Problem to solve:
Could the data below be printed out exactly, with the pictures left out?

Dataset:

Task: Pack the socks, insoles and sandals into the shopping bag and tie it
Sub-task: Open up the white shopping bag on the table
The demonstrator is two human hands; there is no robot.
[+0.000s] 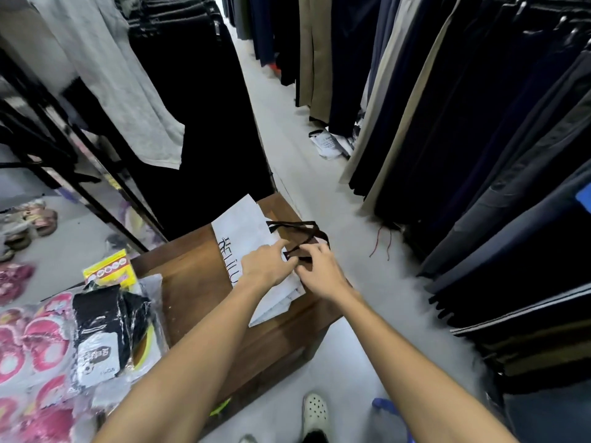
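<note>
Both hands on flat shopping bag ribbons.

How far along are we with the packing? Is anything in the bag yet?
Nothing looks packed. The white shopping bag lies flat on the wooden table. In hand: the left hand and right hand are at its dark ribbon handles, apparently opening it. Left: the black socks, yellow insole pack and pink sandals wait at the table's left; then tying.
</note>
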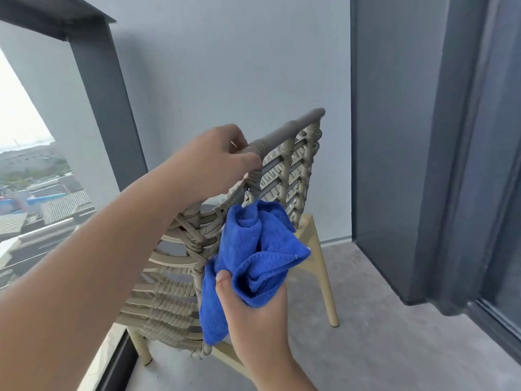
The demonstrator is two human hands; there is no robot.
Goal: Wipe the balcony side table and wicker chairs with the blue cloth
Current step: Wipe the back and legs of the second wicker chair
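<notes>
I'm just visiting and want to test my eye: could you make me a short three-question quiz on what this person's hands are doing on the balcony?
1. True or false: the left hand grips the top rail of the wicker chair.
2. What does the right hand hold? A) a sponge B) the blue cloth C) a brush
3. Fill in: the cloth is bunched against the chair's woven ____.

Key
1. True; its fingers curl round the rail.
2. B; thumb and fingers pinch the bunched cloth.
3. Back; the cloth touches the wicker below the left hand.
</notes>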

Task response:
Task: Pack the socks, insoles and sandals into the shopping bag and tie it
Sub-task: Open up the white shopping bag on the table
The demonstrator is two human hands; there is no robot.
[+0.000s] 
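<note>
Both hands on flat shopping bag ribbons.

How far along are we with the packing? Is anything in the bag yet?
Nothing looks packed. The white shopping bag lies flat on the wooden table. In hand: the left hand and right hand are at its dark ribbon handles, apparently opening it. Left: the black socks, yellow insole pack and pink sandals wait at the table's left; then tying.
</note>
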The demonstrator is two human hands; there is no robot.
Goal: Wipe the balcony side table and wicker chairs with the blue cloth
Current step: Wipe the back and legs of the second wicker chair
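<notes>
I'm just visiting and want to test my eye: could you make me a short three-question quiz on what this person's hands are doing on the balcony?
1. True or false: the left hand grips the top rail of the wicker chair.
2. What does the right hand hold? A) a sponge B) the blue cloth C) a brush
3. Fill in: the cloth is bunched against the chair's woven ____.

Key
1. True; its fingers curl round the rail.
2. B; thumb and fingers pinch the bunched cloth.
3. Back; the cloth touches the wicker below the left hand.
</notes>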

The answer to this exercise is complete.